Car les chansons de Nataf, comme celles de ses amis, constituent de vrais pièges rythmiques et mélodiques, impossibles à domestiquer, et s’il est un lien invisible qui réunit tous ces participants d’un soir, c’est bien ce désir à chaque fois comblé d’échapper farouchement aux schémas pop, pour mieux les réinventer. Ce sera particulièrement éblouissant sur les deux titres de Bertrand Belin, notamment le somptueux Hypernuit qui place son prochain album en orbite autour du fantôme de Bashung, dont on ne pensait pas si tôt rencontrer un si bel héritier.
Quand Nataf reprend la main, c’est pour dérouler un impressionnant final avec Plus de sucre et surtout le toujours ébouriffant Seule alone et son haut débit Dylanien, autour duquel tous les participants forment un Band plus effervescent encore que celui des Basement tapes. Deux rappels offriront encore l’occasion de s’éblouir des compositions de Clair, le second album de Jipé, dont la chanson titre en guise de pièce montée pop, entre Polnareff et Procol Harum.

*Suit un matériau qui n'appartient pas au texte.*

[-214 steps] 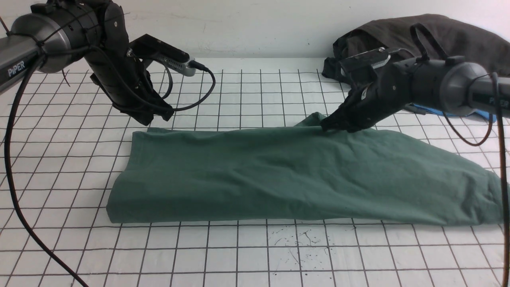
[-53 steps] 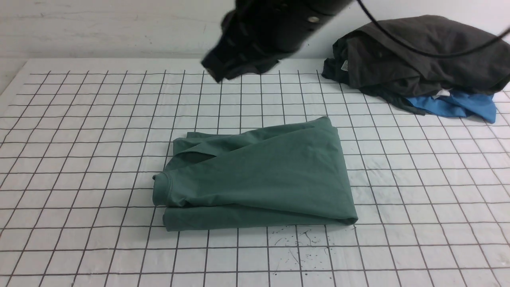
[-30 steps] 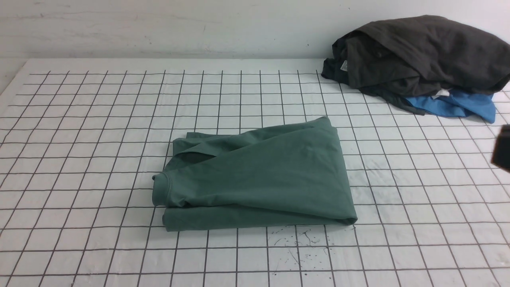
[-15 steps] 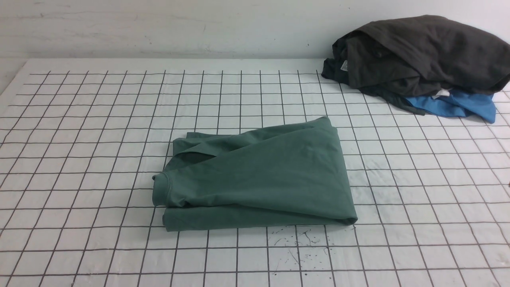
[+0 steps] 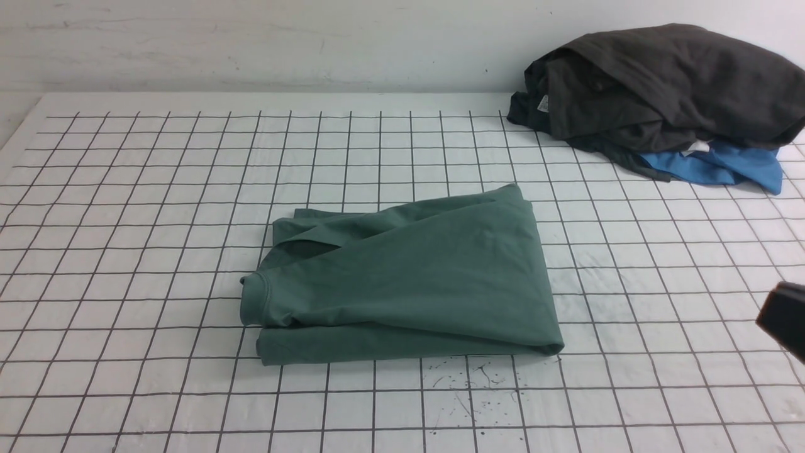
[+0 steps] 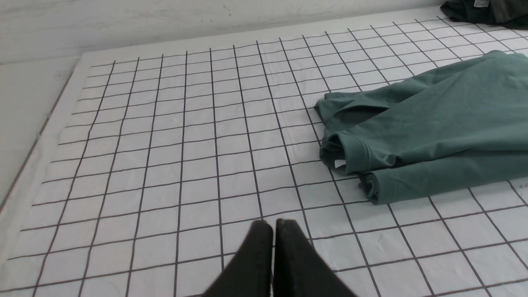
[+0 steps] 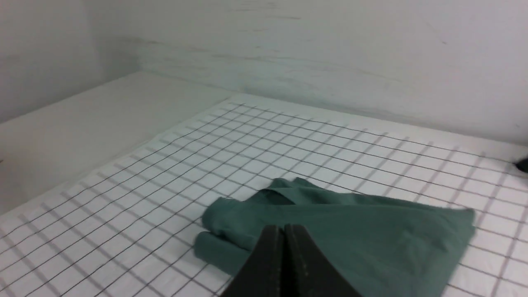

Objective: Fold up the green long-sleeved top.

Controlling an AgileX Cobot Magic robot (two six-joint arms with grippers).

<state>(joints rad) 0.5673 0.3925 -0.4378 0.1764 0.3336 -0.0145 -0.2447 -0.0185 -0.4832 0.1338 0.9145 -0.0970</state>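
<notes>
- The left gripper [image 6: 273, 225] is hanging over bare grid squares to the left of the garment, with its jaws pressed together and gripping nothing; it is not appearing in the front view.
- The gridded table cover [image 5: 126, 207] is lying flat, with nothing resting on its left half.
- The green long-sleeved top [image 5: 402, 277] is lying near the middle of the cover as a compact, layered packet, with the ribbed neck [image 5: 255, 301] facing left and the folded edge facing right.
- Judging from this layout, the folding is looking essentially finished; the step in hand is appearing to be clearing the arms away.
- To do this well, both arms should be travelling high and wide of the packet, so that no finger is catching the loose upper layer near the neck.
- The dark grey garment [image 5: 660, 82] and the blue garment [image 5: 723, 165] are sitting piled at the far right corner, well apart from the top.
- The right gripper [image 7: 284, 233] is closed and empty, pointing toward the packet without touching it; only a dark tip [image 5: 783, 314] is showing at the right edge of the front view.
</notes>
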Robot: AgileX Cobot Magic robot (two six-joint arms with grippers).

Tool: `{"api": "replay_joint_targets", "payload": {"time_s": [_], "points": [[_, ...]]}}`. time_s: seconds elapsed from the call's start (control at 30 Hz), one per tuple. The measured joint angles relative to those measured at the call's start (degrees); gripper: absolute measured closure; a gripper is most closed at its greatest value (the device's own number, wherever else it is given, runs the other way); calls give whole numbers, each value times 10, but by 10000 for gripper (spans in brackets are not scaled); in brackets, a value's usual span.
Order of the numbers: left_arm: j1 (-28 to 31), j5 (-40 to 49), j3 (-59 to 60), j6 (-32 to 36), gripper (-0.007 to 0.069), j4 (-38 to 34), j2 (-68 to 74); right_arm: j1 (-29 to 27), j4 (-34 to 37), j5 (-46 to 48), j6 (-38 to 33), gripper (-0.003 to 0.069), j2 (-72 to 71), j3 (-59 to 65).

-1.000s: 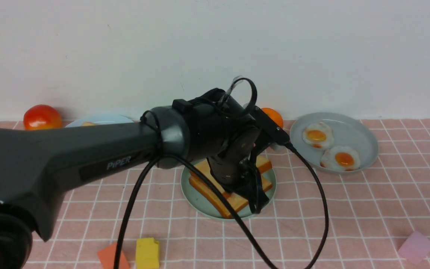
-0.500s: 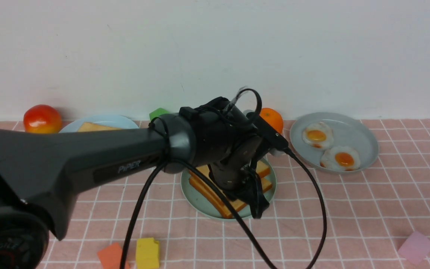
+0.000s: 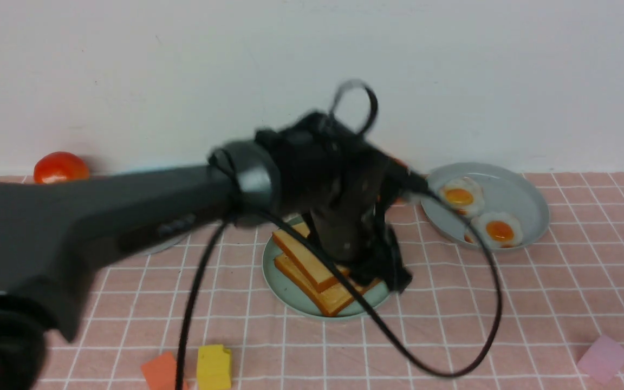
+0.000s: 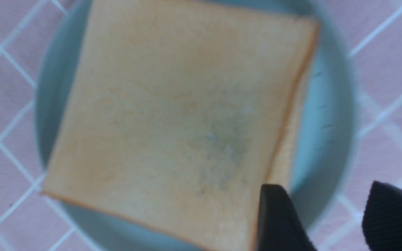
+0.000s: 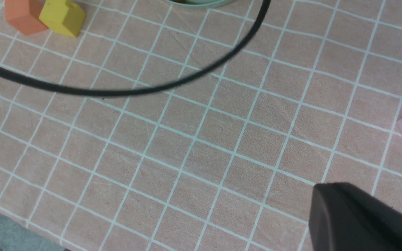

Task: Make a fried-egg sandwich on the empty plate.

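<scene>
The mint-green empty plate (image 3: 290, 292) at the table's middle carries the fried-egg sandwich: a top toast slice (image 3: 304, 253) lying on a lower slice (image 3: 336, 299). No egg shows between them. In the left wrist view the top toast (image 4: 173, 122) covers most of the plate (image 4: 333, 104), with the lower slice's edge (image 4: 286, 157) peeking out. My left gripper (image 4: 333, 223) hangs open just above the sandwich's right edge, nothing between its fingers (image 4: 277, 216). It is blurred in the front view, where the left gripper (image 3: 390, 268) sits. My right gripper (image 5: 361, 219) hovers shut over bare cloth near the front right.
A grey plate (image 3: 528, 211) with two fried eggs (image 3: 499, 230) stands at the back right. A tomato (image 3: 60, 168) is at the back left. Yellow (image 3: 213, 367), orange (image 3: 160, 371) and pink (image 3: 604, 357) blocks lie near the front edge. The left arm's cable (image 3: 453, 368) loops low over the cloth.
My left gripper has opened and let go of the top toast, which now rests on the lower slice. The arm has lifted and swung slightly right.
</scene>
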Motion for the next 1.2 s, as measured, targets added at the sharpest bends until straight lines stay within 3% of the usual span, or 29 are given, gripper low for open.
{"api": "replay_joint_targets", "payload": {"time_s": [0.1,0.2,0.3,0.43,0.57,0.83,1.0,1.2], "points": [[0,18,-17,0,388,-24,-64,0,0,0,0,653,0,0],[0,21,-19,1,554,-41,-150,0,0,0,0,653,0,0],[0,-1,9,6,638,-52,-234,0,0,0,0,653,0,0],[0,-53,102,9,638,-68,-361,0,0,4,0,653,0,0],[0,-155,290,9,638,-89,-547,0,0,6,0,653,0,0],[0,-329,583,9,638,-134,-750,0,3,9,0,653,0,0],[0,-397,681,9,638,-139,-827,0,11,32,2,651,0,0],[0,-409,712,12,638,-134,-865,0,11,49,2,648,0,0]]}}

Profitant de l’acoustique exceptionnelle du théâtre, le groupe s’offre une sortie entièrement débranchée, en communion au bord de la scène, avec comme dernier acte de bravoure Un monde parfait, la meilleure pop song des Innocents, qui ainsi dévêtue n’en paraît que plus grandiose. Ceux qui ratèrent ces instants de grâce ont maintenant toute une vie pour le regretter.